**Task prompt**
In the entries below, how many lines contain the string "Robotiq"? State the number and nothing else.

○ ○ ○ ○

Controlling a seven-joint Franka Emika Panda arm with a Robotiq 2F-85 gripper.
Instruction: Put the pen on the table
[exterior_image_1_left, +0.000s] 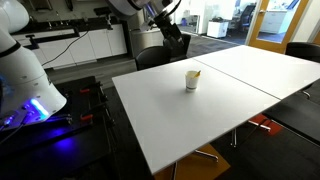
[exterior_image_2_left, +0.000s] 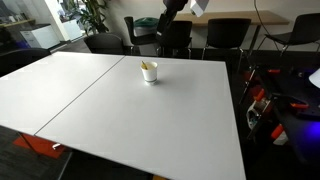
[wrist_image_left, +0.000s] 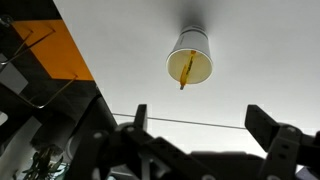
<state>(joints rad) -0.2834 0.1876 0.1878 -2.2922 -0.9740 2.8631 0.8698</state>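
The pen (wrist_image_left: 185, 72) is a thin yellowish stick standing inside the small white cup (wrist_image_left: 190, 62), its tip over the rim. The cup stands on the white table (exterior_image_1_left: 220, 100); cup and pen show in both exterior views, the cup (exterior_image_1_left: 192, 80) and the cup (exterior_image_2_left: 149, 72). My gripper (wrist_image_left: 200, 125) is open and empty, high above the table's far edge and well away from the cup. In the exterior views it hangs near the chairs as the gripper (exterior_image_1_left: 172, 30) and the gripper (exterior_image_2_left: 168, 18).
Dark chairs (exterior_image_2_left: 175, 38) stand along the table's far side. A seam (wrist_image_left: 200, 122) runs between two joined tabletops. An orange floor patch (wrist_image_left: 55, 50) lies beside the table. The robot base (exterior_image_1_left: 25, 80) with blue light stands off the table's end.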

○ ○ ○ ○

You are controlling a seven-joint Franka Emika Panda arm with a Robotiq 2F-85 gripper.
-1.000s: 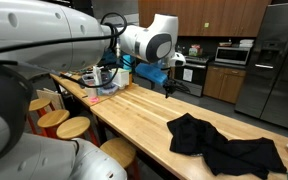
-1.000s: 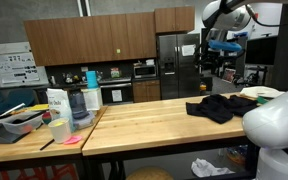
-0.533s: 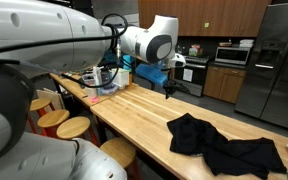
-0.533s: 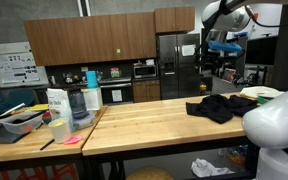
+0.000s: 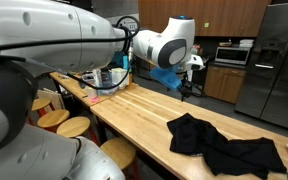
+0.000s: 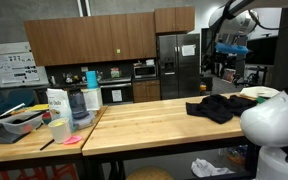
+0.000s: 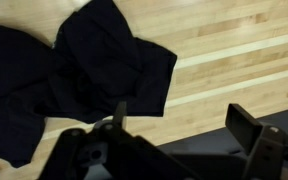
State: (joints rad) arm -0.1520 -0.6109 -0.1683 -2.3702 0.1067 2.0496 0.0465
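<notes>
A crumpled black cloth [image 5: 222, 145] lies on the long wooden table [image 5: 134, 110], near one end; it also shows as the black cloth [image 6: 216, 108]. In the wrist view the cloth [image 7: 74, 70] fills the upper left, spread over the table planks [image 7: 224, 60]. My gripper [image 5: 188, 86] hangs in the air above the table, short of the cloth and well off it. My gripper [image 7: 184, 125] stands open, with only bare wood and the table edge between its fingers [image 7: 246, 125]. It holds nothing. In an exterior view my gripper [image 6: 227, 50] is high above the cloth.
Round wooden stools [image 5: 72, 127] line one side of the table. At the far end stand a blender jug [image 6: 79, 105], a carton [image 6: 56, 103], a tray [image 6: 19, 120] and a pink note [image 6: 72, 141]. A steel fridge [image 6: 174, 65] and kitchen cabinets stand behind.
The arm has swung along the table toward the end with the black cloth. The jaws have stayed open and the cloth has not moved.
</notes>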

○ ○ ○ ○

**Result**
2